Stored items:
------

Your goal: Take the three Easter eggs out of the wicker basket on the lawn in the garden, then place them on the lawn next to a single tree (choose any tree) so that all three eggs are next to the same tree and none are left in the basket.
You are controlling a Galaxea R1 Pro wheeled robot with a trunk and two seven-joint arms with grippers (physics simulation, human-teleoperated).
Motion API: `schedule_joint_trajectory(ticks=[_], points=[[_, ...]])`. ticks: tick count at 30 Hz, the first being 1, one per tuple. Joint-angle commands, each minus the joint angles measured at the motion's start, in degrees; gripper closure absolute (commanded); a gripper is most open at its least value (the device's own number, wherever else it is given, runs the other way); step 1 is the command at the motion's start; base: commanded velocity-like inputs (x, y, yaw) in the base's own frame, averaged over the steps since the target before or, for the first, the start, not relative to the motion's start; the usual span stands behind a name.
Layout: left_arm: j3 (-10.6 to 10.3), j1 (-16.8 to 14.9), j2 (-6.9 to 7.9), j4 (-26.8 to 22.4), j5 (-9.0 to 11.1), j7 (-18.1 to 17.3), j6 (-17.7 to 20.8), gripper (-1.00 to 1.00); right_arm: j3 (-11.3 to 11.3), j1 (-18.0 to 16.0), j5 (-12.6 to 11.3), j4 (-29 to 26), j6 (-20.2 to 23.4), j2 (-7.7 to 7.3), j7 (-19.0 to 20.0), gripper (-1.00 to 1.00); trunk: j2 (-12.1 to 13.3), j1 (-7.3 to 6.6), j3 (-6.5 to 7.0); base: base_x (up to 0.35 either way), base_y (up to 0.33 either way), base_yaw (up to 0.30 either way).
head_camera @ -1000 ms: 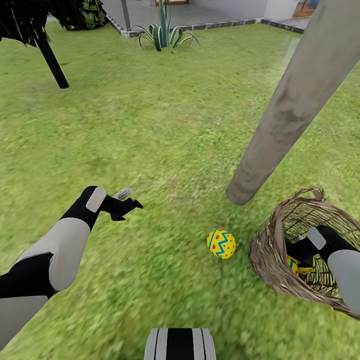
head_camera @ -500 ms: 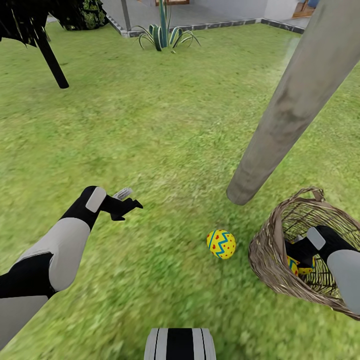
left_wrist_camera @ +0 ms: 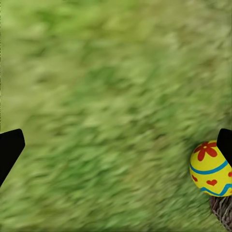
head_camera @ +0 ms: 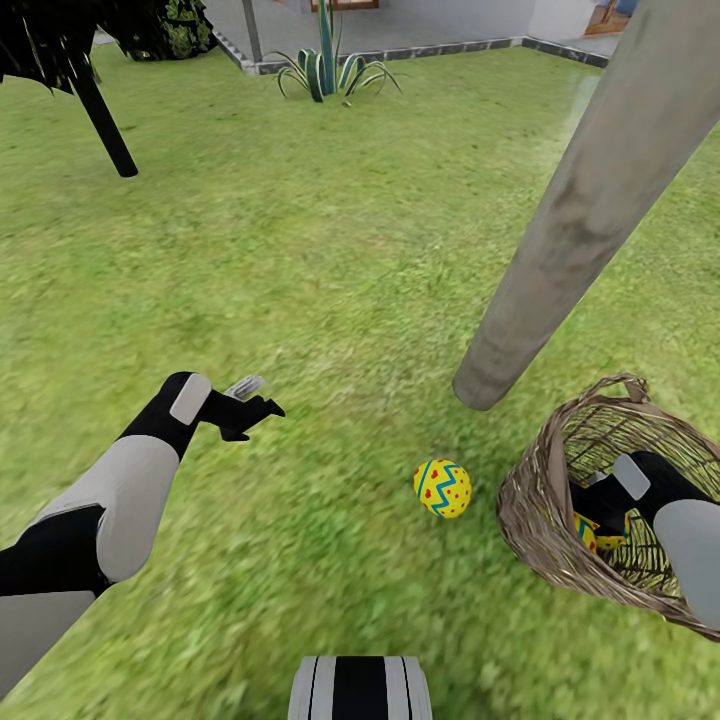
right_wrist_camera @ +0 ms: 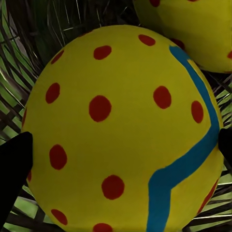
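One yellow Easter egg [head_camera: 442,488] lies on the lawn [head_camera: 330,250] close to the foot of the pale tree trunk [head_camera: 560,250]; the same egg [left_wrist_camera: 211,168] appears in the left wrist view. Right of it stands the wicker basket [head_camera: 540,490], tilted, with my right arm reaching inside. My right gripper [right_wrist_camera: 121,150] is open, its fingertips [right_wrist_camera: 14,164] on either side of a second egg [right_wrist_camera: 123,135]. A third egg [right_wrist_camera: 193,24] lies just behind that one. My left gripper [head_camera: 250,405] hovers open and empty over the grass, left of the lawn egg.
A thin near-black tree stem [head_camera: 100,115] stands at the far left. A spiky green plant [head_camera: 325,65] grows by the paved edge [head_camera: 400,50] at the back. Open grass stretches between the trunk and my left arm.
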Motion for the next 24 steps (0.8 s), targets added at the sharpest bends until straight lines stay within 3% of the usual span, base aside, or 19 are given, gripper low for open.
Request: schedule_joint_trajectory(ticks=[1, 24], points=[[0.2, 0.0, -0.03, 0.0, 0.6, 0.6, 0.2, -1.00, -0.3, 0.0, -1.0, -0.1, 0.2, -0.01, -0.1, 1.00, 0.0, 0.00, -0.04, 0.000, 0.000, 0.000], [-0.2, 0.0, -0.04, -0.2, 0.5, 0.6, 0.1, -1.00, 0.0, 0.0, -1.0, -0.6, 0.4, -0.03, -0.2, 1.00, 0.3, -0.60, 5.05, 0.000, 0.000, 0.000]])
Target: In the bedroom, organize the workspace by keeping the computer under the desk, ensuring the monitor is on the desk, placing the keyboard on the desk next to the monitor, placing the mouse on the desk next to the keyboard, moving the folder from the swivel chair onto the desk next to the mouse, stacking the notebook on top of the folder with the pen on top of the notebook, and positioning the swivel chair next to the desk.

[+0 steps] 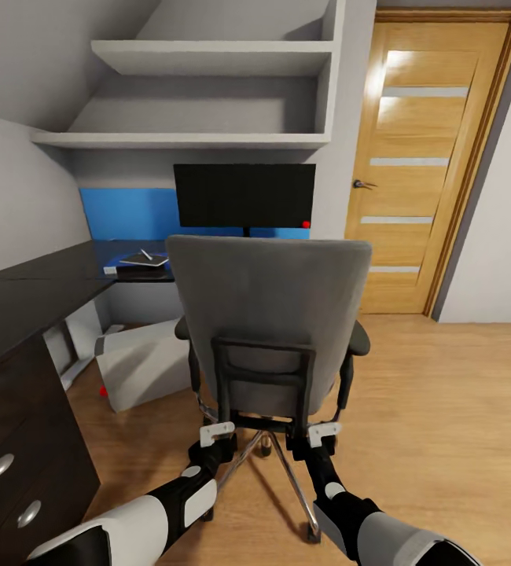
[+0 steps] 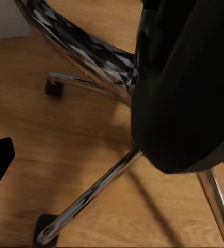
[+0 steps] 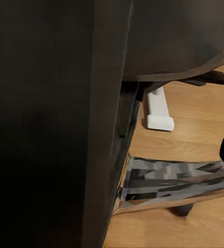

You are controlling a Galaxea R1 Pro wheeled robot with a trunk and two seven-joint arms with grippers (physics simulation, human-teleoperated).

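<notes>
The grey swivel chair (image 1: 270, 314) stands right in front of me, its back toward me, hiding its seat and the desk's middle. Behind it the black monitor (image 1: 244, 194) stands on the dark desk (image 1: 27, 291). Left of the monitor a flat notebook-like item with a pen (image 1: 144, 258) lies on the desk. The white computer (image 1: 141, 362) sits on the floor under the desk. My left gripper (image 1: 218, 431) and right gripper (image 1: 323, 431) are at the bottom of the chair's black back frame, both open, the frame (image 2: 184, 88) partly between the fingers. Keyboard, mouse and folder are hidden.
Desk drawers (image 1: 4, 464) stand close at my left. A wooden door (image 1: 428, 165) is at the right, with bare wood floor (image 1: 452, 409) before it. Shelves (image 1: 208, 94) hang above the desk. The chair's chrome legs (image 2: 91, 196) spread low between my arms.
</notes>
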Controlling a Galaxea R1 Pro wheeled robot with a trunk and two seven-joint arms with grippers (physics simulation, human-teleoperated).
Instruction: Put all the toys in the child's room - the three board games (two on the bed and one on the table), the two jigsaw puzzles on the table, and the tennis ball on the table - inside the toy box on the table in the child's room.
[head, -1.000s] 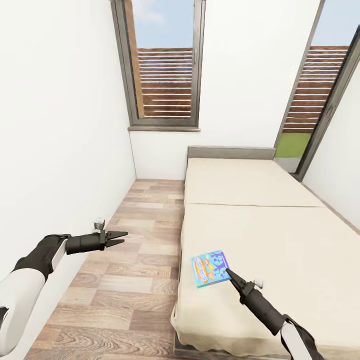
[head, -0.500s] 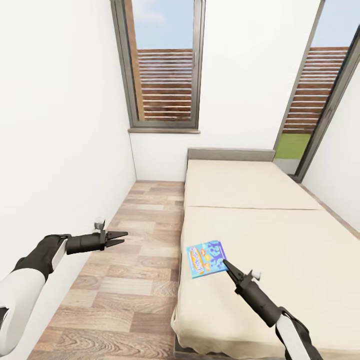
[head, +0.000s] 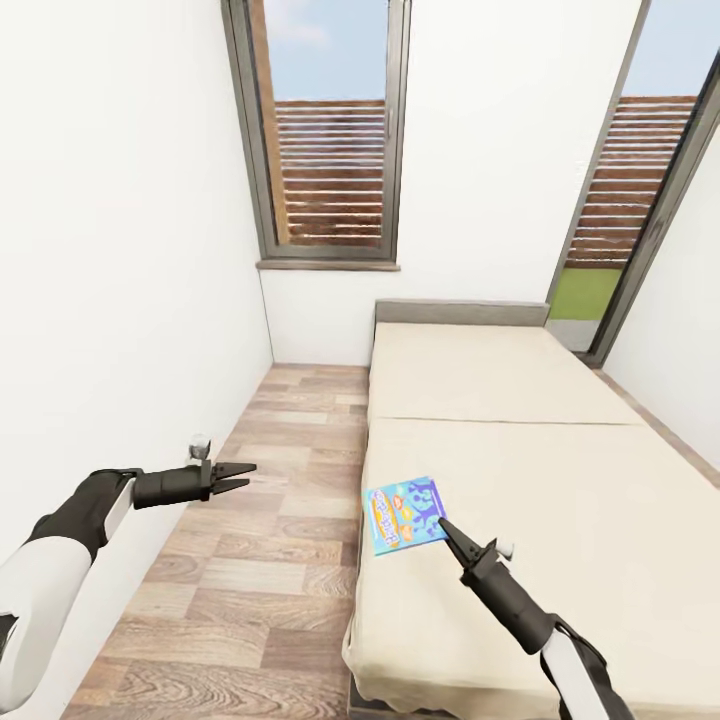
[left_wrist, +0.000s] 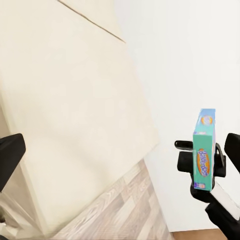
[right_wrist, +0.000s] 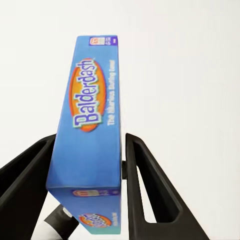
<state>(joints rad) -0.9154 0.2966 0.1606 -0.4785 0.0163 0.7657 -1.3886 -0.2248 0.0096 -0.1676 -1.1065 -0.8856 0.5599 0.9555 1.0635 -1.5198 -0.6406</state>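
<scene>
Small flat teal-blue board game (head: 405, 514), glossy printed cardboard, held just above the smooth cream mattress of the bed (head: 560, 470), near its edge by the wood-plank floor (head: 260, 520). Right gripper (head: 444, 526), black tapered fingers, clamped on box's corner. Left gripper (head: 243, 476) over floor, fingers slightly apart, holding nothing. Vs 1 s ago: box & right arm shifted up and left.

The small blue board game (right_wrist: 87, 150) has the word "Balderdash" on its long side, in big blue letters on an orange oval. The smaller words beside it are too blurry to read.
</scene>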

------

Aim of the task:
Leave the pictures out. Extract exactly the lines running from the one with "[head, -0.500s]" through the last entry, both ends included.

Finished exercise:
[head, -0.500s] 
[head, +0.000s] 
[left_wrist, +0.000s] 
[right_wrist, +0.000s] 
<state>(joints rad) -0.9154 0.2966 0.1606 -0.4785 0.0163 0.7657 -1.3886 -0.2248 0.0096 -0.1676 -1.1065 -0.8856 0.5599 0.9555 1.0635 -1.5198 -0.6406</state>
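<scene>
Small flat teal-blue board game (head: 405, 514), glossy printed cardboard, held just above the smooth cream mattress of the bed (head: 560, 470), near its edge by the wood-plank floor (head: 260, 520). Right gripper (head: 444, 526), black tapered fingers, clamped on box's corner. Left gripper (head: 243, 476) over floor, fingers slightly apart, holding nothing. Vs 1 s ago: box & right arm shifted up and left.

The small blue board game (right_wrist: 87, 150) has the word "Balderdash" on its long side, in big blue letters on an orange oval. The smaller words beside it are too blurry to read.
</scene>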

What the exercise asked for is complete.